Be that as it may, Adobe RGB is one of the color spaces you work in in Photoshop, and one of the colorspaces that monitor calibrators compare the final results of the final calibration.
I am very interested in this monitor, but before making the purchase I need this information also.

Best case would be if it met ProPhoto RGB.
Screen Shot 2018-03-07 at 3.48.29 PM.png
 
Be that as it may, Adobe RGB is one of the color spaces you work in in Photoshop, and one of the colorspaces that monitor calibrators compare the final results of the final calibration.
I am very interested in this monitor, but before making the purchase I need this information also.

Best case would be if it met ProPhoto RGB.

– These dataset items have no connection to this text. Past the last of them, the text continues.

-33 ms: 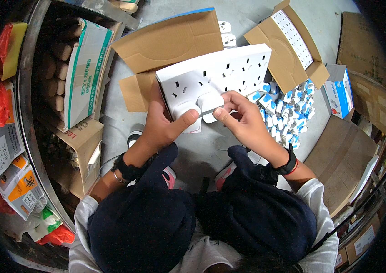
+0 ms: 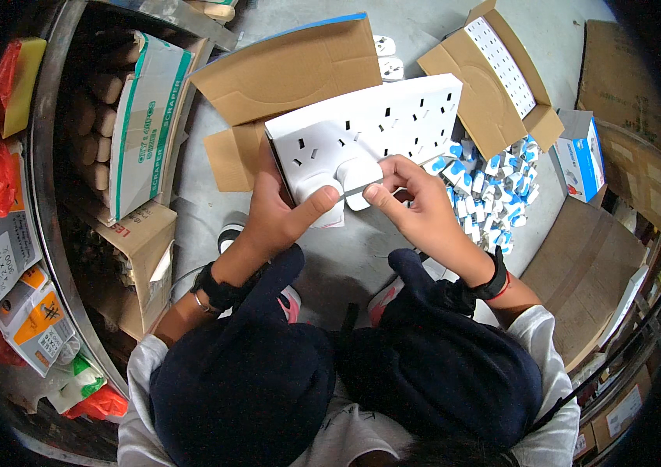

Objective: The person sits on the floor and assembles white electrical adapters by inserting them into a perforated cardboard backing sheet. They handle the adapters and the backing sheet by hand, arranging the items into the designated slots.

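Observation:
A white board with rows of dark slots is held tilted above the floor, in front of an opened brown carton. My left hand is closed on its left end, the thumb resting by a white plug adapter at the lower edge. Beside that, a second white plug adapter lies against the board. My right hand pinches this one between thumb and curled fingers. How the adapters sit on the board is hidden from this side.
To the right lie a heap of small blue-and-white pieces and an open carton with another slotted board. Two white plug adapters rest on the floor behind. Shelving with boxes runs along my left; flattened cardboard lies right.
The white board has shifted very slightly to the left. Both hands keep the same hold.

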Tool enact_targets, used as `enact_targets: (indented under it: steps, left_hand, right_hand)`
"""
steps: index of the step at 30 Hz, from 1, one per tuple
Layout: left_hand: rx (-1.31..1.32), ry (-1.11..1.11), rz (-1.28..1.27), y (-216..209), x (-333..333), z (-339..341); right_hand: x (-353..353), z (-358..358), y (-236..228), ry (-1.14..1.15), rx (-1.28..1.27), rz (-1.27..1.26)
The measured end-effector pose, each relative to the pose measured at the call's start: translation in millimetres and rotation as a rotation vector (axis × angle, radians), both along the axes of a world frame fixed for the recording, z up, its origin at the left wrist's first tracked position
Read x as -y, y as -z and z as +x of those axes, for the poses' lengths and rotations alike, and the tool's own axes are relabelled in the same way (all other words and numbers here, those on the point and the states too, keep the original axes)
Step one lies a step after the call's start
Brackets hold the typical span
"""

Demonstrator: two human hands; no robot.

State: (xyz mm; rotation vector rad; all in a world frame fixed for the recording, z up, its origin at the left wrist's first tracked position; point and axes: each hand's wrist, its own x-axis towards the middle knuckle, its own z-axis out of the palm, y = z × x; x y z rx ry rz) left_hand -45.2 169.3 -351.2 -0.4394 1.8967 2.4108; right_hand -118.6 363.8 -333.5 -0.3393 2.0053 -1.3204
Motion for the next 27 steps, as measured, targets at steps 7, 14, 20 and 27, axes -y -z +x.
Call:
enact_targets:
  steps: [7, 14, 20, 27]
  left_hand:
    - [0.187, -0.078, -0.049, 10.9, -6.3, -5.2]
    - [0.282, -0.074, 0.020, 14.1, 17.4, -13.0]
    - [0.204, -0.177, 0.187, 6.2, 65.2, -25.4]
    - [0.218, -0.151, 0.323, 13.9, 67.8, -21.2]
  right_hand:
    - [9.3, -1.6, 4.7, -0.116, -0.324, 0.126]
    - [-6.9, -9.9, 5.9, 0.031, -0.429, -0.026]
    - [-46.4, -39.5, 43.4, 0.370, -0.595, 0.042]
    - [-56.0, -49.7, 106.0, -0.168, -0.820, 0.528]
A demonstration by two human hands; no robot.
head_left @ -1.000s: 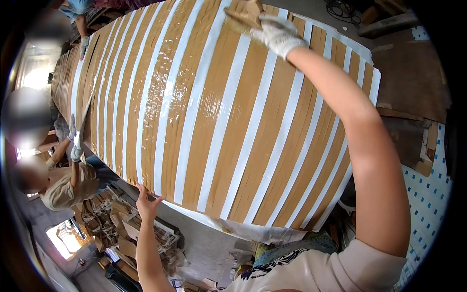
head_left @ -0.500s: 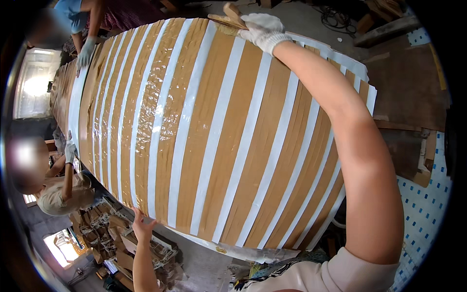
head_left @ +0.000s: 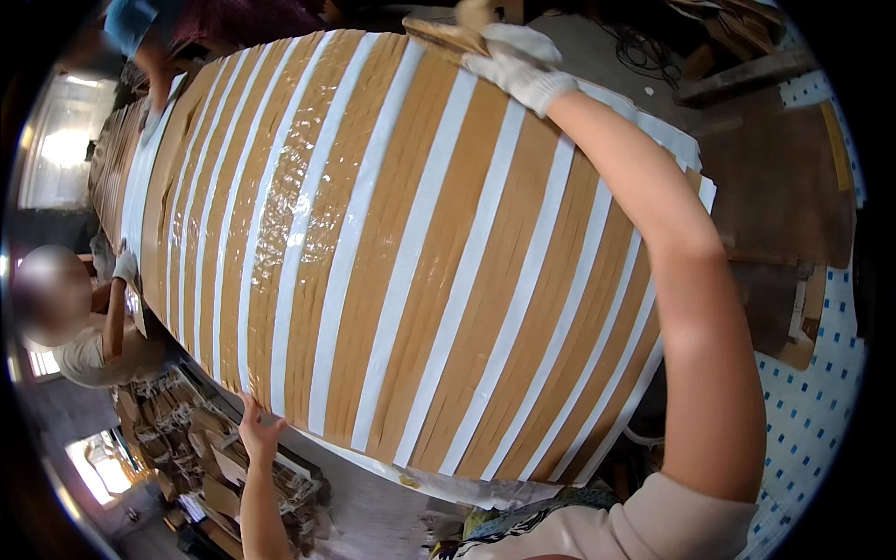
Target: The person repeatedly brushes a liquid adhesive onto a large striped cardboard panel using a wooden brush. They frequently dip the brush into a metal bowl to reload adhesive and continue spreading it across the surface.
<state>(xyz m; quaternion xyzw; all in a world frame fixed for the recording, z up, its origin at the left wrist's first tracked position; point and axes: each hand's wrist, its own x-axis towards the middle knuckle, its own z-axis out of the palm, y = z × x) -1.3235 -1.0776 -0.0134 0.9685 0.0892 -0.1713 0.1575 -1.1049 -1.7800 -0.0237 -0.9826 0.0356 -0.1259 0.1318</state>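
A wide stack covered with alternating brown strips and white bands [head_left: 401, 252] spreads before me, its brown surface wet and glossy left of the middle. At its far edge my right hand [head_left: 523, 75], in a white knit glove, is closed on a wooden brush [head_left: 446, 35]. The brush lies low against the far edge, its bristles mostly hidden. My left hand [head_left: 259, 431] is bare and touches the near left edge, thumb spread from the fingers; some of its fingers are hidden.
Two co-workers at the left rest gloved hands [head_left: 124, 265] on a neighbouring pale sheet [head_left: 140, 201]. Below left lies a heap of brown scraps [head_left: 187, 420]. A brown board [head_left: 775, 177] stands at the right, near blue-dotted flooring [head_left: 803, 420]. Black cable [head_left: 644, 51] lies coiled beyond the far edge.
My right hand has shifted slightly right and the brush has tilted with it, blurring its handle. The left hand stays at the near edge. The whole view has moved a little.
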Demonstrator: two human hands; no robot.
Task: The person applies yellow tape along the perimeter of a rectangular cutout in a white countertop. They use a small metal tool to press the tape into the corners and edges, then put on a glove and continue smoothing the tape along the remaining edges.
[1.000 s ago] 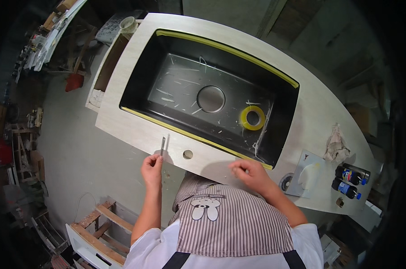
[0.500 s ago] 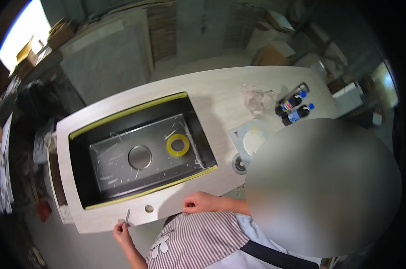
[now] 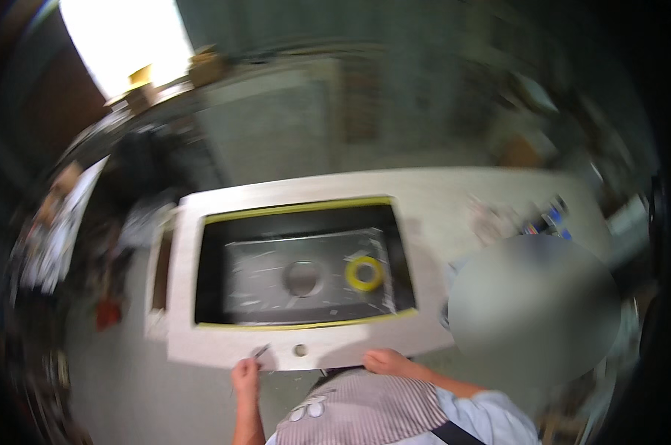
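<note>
My left hand (image 3: pixel 246 377) is closed at the front edge of the pale countertop (image 3: pixel 224 354), left of the small round hole (image 3: pixel 300 350). From its fingers a thin, dark grey, stick-like tool (image 3: pixel 262 350) points up and to the right; blur hides its exact kind. Right of the hole, my right hand (image 3: pixel 386 362) rests curled at the same edge, and what it holds, if anything, is hidden. Between and beyond the hands lies a dark sink (image 3: pixel 265 285) with yellow tape (image 3: pixel 328 324) along its long edges. A yellow tape roll (image 3: pixel 364 274) sits inside, right of the drain opening (image 3: pixel 303 279).
Whitish scraps lie about the sink floor. At the counter's far right are a crumpled cloth (image 3: pixel 492 221) and dark bottles with blue caps (image 3: pixel 549 221). A blurred grey patch covers part of the right side. Stacked boards and boxes (image 3: pixel 64 222) stand at the left.
The view has turned, so the counter now appears farther right and more level. The tool in my left hand leans more to the right. My right hand stays curled at the edge.
</note>
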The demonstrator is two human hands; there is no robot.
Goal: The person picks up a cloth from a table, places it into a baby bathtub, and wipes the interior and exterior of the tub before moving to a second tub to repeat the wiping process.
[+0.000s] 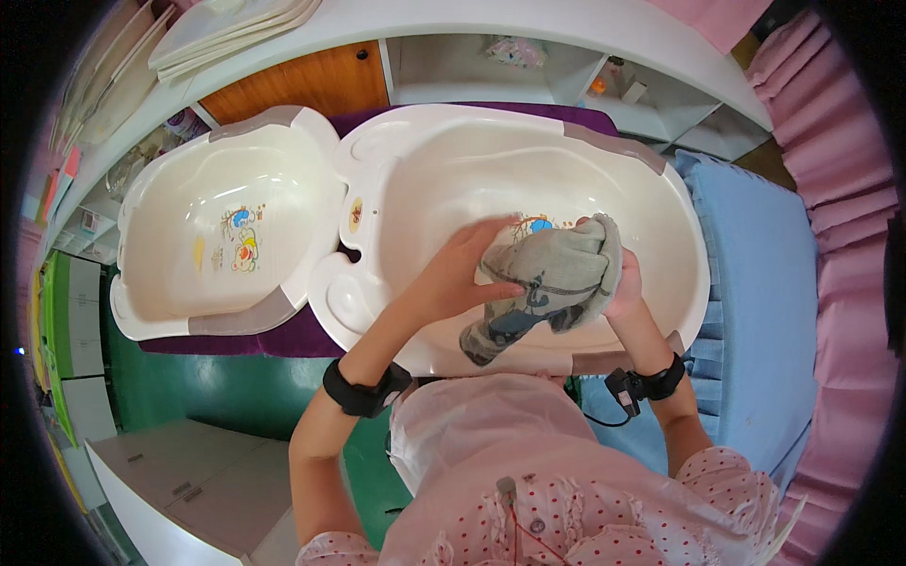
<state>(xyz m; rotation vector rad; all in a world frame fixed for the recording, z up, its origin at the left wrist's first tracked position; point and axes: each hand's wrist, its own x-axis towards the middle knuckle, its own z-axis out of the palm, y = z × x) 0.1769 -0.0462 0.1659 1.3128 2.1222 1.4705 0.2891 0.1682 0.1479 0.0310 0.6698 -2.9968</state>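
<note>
A grey cloth garment with dark blue printed patches (pixel 543 274) is bunched up over the larger white baby bathtub (pixel 425 179). Its exact kind is hard to make out; a narrow end hangs down to the lower left. My right hand (pixel 623 288) grips the gathered edge on the right, its fingers partly hidden behind the cloth. At the garment's left side is my left hand (pixel 462 269), open, fingers stretched out and thumb lying against the fabric. Inside the tub, a printed cartoon picture shows partly behind the garment.
A second white baby tub (pixel 179 236) stands close on the left, both on a purple cloth (pixel 274 341). White shelving (pixel 453 71) runs behind. Blue padded covering (pixel 755 311) and pink curtains (pixel 859 236) border the right. A grey-fronted cabinet (pixel 208 481) stands lower left.
</note>
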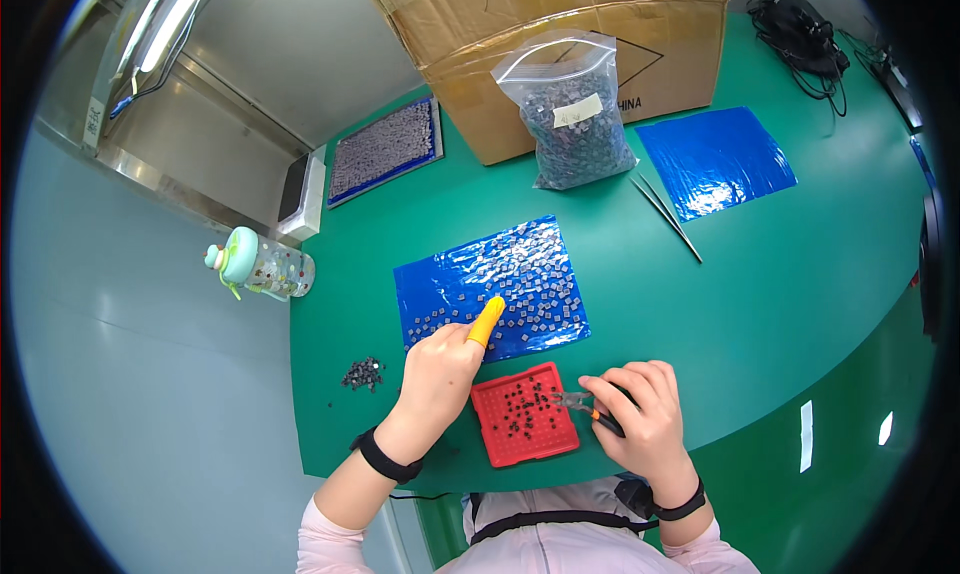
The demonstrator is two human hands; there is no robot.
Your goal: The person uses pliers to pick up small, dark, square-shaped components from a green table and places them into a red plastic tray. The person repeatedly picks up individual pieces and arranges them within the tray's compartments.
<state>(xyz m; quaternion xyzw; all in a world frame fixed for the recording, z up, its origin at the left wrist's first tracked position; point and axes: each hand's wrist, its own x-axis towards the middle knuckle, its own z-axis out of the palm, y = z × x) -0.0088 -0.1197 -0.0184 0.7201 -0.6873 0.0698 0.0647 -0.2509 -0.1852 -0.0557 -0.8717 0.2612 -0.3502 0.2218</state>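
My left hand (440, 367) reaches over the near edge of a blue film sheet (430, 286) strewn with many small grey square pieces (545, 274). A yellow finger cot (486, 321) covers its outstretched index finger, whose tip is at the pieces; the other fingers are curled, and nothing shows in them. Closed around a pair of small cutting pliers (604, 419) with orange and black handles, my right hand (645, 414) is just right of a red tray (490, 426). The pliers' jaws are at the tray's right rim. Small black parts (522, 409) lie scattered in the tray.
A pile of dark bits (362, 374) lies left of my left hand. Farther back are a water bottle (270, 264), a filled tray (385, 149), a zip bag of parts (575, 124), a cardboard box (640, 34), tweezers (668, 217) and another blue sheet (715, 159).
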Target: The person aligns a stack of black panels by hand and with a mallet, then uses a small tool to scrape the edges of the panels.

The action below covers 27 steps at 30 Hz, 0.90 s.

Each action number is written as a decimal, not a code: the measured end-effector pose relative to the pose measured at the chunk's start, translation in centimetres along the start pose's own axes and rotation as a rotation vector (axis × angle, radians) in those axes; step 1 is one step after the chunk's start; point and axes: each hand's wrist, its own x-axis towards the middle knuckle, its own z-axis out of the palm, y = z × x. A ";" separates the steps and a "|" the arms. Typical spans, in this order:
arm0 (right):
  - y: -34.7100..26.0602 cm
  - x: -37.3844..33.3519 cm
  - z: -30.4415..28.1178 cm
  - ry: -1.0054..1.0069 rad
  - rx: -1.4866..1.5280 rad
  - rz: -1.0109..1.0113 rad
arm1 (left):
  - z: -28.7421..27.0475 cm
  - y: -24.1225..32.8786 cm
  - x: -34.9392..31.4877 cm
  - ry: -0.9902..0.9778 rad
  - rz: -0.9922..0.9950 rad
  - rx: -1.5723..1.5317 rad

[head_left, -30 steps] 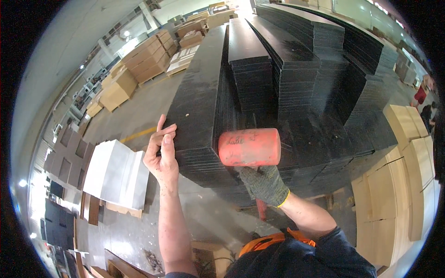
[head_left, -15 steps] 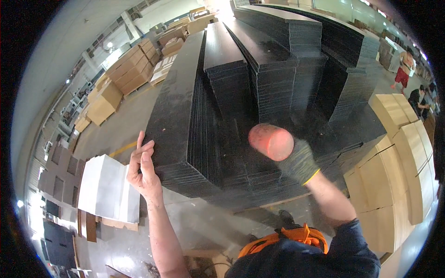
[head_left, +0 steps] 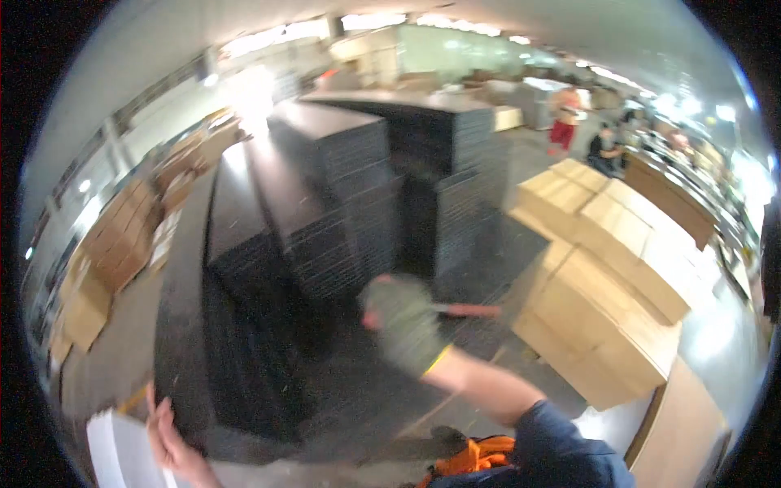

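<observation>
My right hand (head_left: 403, 321), in a grey-green knitted glove with a yellow cuff, is closed round what looks like a mallet. Its thin shaft and red handle (head_left: 476, 311) stick out to the right, and a bit of red shows at the glove's left side. Behind it stand stacks of black boards (head_left: 321, 232). At the lower left, my bare left hand (head_left: 172, 443) has its fingers stretched out beside the near corner of the leftmost stack of long black boards (head_left: 183, 325). Motion blurs the view, so whether it touches the boards is unclear.
Stacked light-brown cartons (head_left: 602, 313) stand close on the right. A white stack (head_left: 118, 447) lies by my left hand. More cartons (head_left: 122, 228) line the far left. A person in red shorts (head_left: 563, 122) and a seated person (head_left: 604, 150) are farther off.
My view has swung up and to the right, so the boards appear farther left. The mallet has turned: its round red end faced me before, and now its handle shows.
</observation>
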 end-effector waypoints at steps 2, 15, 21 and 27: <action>-3.3 -3.0 0.3 0.057 0.178 -0.421 | 0.3 0.5 -0.3 -0.046 -0.028 0.025; -6.0 -8.5 4.5 -0.460 0.257 -0.396 | 2.3 1.9 0.1 0.037 0.055 0.152; -4.2 -12.0 4.6 -0.114 0.191 -0.558 | 2.9 3.2 -0.2 0.002 0.137 0.072; -4.3 -10.7 1.3 -0.023 0.374 -0.594 | 1.2 2.1 -0.7 -0.011 0.004 0.048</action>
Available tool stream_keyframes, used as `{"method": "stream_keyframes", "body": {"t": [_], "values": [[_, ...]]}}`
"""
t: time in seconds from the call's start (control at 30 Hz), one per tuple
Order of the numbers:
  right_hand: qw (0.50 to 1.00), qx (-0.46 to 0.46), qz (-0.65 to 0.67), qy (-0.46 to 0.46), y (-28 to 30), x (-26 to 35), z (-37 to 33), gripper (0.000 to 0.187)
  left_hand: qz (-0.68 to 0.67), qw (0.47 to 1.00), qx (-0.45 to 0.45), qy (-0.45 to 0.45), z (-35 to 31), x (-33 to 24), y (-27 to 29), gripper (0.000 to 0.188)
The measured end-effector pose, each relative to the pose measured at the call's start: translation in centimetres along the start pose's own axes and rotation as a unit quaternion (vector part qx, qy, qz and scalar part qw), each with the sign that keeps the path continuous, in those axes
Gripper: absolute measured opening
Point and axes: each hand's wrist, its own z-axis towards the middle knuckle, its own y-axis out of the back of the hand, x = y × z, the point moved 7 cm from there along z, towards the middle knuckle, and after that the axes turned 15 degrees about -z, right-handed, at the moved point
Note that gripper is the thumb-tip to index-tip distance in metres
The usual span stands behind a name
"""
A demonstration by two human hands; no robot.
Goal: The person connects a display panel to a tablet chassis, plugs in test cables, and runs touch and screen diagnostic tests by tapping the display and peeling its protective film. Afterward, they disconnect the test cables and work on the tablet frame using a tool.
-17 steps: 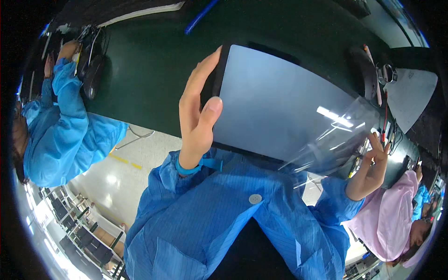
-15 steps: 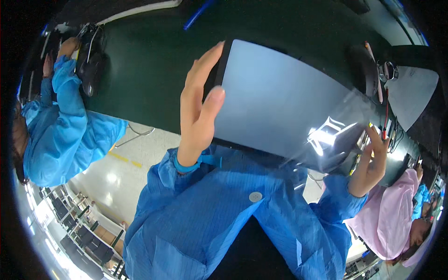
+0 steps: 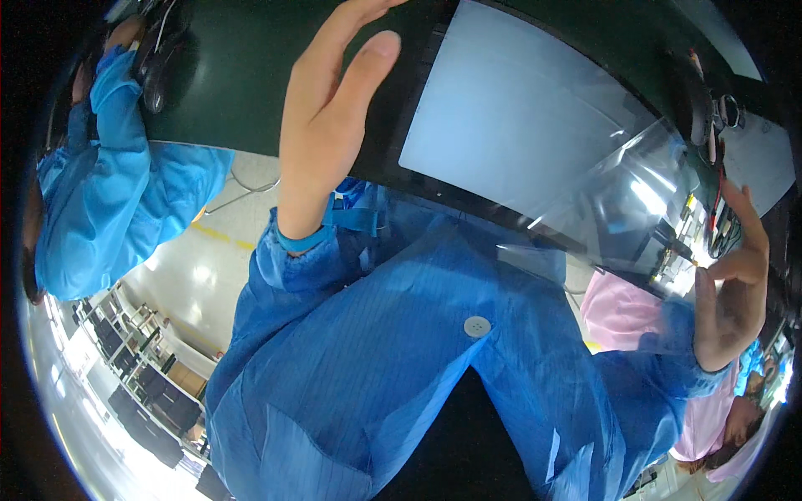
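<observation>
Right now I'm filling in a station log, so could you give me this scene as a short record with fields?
Left hand: beside the screen panel's left end; grip unclear
Right hand: near the clear film's right end; grip unclear
Screen panel: black border, pale face
Clear film: across the panel's right part, with bright reflections
Table: dark green
Others nearby: blue garment left, pink garment right

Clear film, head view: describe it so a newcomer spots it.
Find the dark green table, then the black-bordered panel with a pale face. The clear film overlaps the panel's right side, toward the right hand. Unlike the plain, pale face, it is see-through and streaked with bright reflections.
</observation>
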Motion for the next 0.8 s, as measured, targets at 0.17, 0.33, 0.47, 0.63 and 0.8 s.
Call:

The underlying problem that most people care about is how well they can validate their display against an output target other than their display, and it's not strongly correlated with published specs like this most of the time. You can in fact have a display which provides a more than sufficient gamut, with very poor accuracy. Here I'm defining accuracy in terms of measurable values when compared to the intended reference, which falls in or near the published gamut.

I believe you also have the wrong idea about ProPhoto RGB. I have yet to see a single good argument in favor of its standardized use. It's not particularly well behaved, and making adjustments in that space tends to be highly unintuitive. I think trying to match that would be a step in the wrong direction and a good sign that the marketing goons have taken control.